C’est le commerce d’esclaves qui permettrait de rendre les
échanges profitables.
Néanmoins,
il conviendrait de modérer ces assertions selon lesquelles cette
activité serait exclusivement rentable et dénuée
d’aléas. Robert Stein, dans un article publié en 1975,
dans The Journal of Economic
History (« The Profitability
of the Nantes Slaves Trade, 1783-1792 ») rappelait très
justement que les bateaux de l’époque étaient logiquement
moins parés aux risques maritimes (l’expérience fit que
les navires modernes sont conçus de manière à mieux
faire face auxdits risques) et qu’il en résultait quelquefois de
tristes naufrages.
En revanche,
la thèse de Stein est un peu plus discutable quand, vers la fin de son
article, il semble indiquer que, plus les bateaux transportaient
d’esclaves, plus le succès de l’opération
était assurée. Les choses doivent être quelque peu
nuancées : en effet, l’entassement irraisonné
d’esclaves avait des conséquences sanitaires dramatiques. Ainsi,
on estimait à environ 15% le nombre d’esclaves achetés en
Afrique et ayant péri avant d’être vendus en
Amérique. Les conditions de
transport conduisaient également nombre d’entre eux à se
suicider. Voici une excellente application concrète de la
théorie des coûts de transaction élaborée par Coase, puis Williamson : ces auteurs avaient expliqué
que, passé une certaine taille, une firme devenait ingouvernable de
l’intérieur et que les coûts d’organisation
dépassaient alors les coûts de transaction.

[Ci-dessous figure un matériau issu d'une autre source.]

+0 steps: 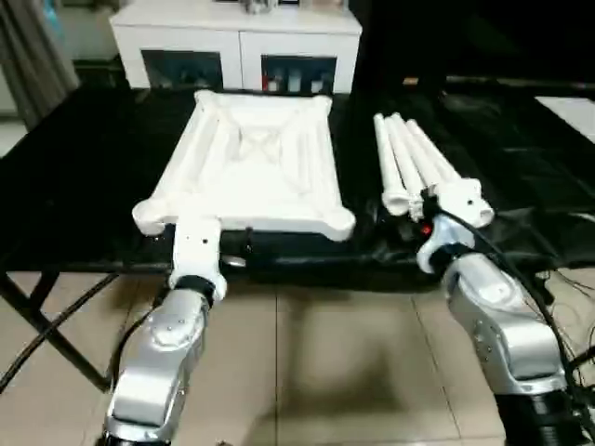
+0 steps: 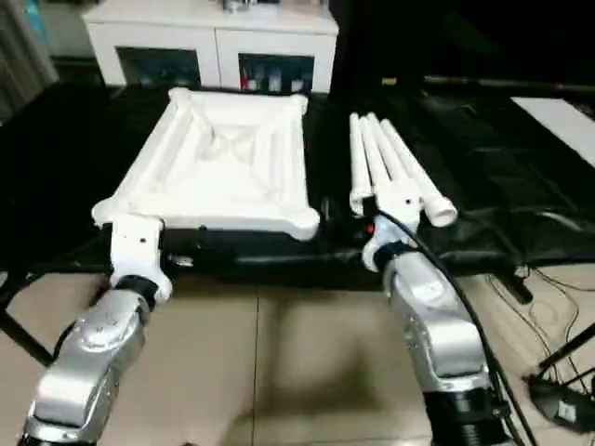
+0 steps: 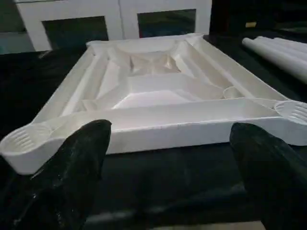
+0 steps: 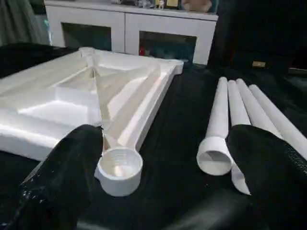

En
l’espèce, les « négriers » avaient
souhaité baisser au maximum les coûts unitaires mais ce calcul
comptable s’est retourné contre eux, d’un point de vue
économique mais également humain.
De plus, les
commerçants d’esclaves, pour mener à bien ces
opérations, durent effectuer des investissements importants et les
établissements bancaires, conscients des risques, ne leur
prêtèrent de l’argent qu’à des taux
d’intérêt élevés.
Au final,
Robert Stein conclut son article, expliquant que les profits nets issus du
commerce d’esclaves n’étaient pas si élevés
et provenaient, en grande partie, des subventions gouvernementales,
subventions qui rendirent cette activité plus immorale encore…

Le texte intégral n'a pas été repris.